> _What needs to be done_
Each line of the records below that holds "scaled" should be returned.
:::
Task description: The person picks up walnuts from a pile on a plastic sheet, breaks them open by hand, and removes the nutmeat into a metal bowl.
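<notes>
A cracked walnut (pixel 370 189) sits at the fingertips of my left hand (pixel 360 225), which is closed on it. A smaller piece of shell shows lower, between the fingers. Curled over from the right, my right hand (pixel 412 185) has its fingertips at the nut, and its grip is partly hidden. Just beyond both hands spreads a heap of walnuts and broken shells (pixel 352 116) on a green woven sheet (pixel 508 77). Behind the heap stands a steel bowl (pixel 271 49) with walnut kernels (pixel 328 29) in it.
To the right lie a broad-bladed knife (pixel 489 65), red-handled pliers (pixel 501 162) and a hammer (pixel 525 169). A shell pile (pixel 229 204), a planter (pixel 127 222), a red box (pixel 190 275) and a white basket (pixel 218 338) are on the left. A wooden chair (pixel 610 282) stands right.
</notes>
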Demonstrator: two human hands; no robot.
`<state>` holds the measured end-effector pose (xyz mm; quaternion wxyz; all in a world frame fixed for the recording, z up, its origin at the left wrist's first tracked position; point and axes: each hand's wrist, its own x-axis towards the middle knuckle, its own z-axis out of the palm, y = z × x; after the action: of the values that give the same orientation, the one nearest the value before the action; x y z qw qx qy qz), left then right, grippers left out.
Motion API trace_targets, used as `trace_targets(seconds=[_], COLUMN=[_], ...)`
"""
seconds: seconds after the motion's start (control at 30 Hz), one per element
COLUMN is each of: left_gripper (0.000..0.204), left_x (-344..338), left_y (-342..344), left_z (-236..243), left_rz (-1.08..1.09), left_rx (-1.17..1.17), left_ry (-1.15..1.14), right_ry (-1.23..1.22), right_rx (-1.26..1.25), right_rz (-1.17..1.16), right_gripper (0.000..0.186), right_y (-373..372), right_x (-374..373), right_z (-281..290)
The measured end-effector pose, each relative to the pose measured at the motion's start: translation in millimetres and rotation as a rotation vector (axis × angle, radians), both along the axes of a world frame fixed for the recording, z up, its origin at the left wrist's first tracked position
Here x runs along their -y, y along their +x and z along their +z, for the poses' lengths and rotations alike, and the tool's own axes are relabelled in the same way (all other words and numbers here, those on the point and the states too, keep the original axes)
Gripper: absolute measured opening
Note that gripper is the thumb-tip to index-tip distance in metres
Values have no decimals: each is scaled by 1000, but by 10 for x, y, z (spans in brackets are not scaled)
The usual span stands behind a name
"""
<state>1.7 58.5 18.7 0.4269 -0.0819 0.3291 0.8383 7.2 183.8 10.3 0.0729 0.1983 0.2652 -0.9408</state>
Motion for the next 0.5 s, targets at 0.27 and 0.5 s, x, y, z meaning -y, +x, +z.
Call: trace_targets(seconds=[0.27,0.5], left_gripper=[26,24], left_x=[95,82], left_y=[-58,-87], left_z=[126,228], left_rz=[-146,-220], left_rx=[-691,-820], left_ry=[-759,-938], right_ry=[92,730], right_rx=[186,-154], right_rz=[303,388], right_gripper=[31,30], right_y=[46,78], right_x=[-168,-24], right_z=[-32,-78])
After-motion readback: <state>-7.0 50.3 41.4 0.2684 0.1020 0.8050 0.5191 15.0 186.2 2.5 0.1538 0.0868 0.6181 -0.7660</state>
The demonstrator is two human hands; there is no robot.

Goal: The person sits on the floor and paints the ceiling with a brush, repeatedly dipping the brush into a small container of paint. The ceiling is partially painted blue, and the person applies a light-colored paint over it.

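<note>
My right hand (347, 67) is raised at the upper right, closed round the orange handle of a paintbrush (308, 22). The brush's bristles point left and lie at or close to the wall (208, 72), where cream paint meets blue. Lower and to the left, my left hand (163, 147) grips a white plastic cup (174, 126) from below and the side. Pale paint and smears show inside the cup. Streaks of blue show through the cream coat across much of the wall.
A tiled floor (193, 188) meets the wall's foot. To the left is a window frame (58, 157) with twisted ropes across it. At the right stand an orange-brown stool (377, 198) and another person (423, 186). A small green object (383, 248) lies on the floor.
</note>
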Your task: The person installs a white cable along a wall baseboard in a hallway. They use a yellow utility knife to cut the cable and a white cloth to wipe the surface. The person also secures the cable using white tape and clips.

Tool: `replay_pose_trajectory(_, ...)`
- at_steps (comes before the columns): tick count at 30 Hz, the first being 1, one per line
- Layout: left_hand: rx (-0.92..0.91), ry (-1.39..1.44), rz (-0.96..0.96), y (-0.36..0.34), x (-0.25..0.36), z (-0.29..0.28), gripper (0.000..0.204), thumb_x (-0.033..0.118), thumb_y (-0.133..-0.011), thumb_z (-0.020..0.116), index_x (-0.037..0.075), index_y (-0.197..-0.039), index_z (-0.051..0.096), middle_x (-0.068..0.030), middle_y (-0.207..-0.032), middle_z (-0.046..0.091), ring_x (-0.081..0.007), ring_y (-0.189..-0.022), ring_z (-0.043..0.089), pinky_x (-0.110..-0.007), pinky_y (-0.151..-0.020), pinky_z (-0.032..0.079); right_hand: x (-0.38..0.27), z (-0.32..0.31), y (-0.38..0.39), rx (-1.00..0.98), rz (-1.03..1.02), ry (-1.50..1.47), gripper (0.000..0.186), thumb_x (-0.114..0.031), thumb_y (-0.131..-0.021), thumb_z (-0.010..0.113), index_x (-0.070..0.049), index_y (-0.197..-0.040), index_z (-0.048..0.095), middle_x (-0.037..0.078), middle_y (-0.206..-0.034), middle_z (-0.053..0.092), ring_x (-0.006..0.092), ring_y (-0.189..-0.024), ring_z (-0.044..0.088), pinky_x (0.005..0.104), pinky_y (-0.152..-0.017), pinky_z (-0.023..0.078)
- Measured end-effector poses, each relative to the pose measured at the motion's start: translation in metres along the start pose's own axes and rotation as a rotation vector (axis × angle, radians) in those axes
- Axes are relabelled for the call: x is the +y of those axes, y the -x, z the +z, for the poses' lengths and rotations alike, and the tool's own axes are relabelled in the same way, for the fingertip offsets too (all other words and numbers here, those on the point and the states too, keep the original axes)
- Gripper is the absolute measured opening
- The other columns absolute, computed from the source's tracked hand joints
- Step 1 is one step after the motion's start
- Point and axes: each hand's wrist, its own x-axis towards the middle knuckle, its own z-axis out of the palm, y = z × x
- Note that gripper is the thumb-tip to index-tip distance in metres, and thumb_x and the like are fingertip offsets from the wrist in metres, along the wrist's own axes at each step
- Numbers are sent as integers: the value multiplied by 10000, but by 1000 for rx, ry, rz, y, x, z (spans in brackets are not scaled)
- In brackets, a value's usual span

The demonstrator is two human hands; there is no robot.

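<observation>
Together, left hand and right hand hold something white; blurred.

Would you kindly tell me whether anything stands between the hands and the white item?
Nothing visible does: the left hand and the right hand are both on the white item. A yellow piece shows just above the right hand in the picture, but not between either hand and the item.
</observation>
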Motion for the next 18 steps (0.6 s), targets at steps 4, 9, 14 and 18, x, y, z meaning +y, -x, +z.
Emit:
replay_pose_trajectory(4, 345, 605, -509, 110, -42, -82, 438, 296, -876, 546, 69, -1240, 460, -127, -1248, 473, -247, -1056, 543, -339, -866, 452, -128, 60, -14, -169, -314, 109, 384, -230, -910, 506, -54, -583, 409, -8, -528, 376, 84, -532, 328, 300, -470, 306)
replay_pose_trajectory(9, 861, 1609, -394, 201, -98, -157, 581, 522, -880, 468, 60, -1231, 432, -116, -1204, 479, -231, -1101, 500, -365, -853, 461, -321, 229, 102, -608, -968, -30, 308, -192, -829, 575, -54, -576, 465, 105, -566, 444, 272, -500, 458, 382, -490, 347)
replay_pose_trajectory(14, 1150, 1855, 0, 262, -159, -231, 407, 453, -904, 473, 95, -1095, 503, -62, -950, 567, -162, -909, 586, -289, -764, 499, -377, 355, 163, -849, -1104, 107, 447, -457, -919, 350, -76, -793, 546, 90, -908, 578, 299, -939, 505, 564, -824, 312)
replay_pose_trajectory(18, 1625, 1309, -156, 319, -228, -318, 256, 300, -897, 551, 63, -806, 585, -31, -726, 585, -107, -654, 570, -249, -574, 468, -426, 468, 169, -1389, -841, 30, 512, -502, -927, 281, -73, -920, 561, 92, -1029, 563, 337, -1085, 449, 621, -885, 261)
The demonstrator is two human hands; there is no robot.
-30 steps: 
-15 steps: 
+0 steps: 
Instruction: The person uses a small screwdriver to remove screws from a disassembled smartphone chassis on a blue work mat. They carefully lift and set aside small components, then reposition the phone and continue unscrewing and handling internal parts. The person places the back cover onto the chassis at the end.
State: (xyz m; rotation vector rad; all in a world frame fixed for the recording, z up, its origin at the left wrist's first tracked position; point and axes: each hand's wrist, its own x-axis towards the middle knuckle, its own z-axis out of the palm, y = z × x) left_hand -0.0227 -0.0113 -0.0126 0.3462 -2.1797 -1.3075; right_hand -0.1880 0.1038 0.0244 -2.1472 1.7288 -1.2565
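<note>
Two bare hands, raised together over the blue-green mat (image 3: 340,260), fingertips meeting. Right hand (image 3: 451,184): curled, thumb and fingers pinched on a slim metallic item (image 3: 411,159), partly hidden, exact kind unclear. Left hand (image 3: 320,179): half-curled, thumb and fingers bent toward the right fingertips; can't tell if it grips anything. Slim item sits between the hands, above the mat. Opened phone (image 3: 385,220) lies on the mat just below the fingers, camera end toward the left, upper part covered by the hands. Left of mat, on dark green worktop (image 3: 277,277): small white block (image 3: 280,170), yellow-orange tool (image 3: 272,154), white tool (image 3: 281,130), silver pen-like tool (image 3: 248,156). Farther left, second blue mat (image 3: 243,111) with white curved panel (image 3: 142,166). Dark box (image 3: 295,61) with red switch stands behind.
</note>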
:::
> _Written response_
Values have no decimals: each is scaled by 1000, but by 10 for x, y, z (spans in brackets are not scaled)
- Numbers are sent as integers: the value multiplied by 10000, but by 1000 for rx, ry, rz, y, x, z (spans in brackets are not scaled)

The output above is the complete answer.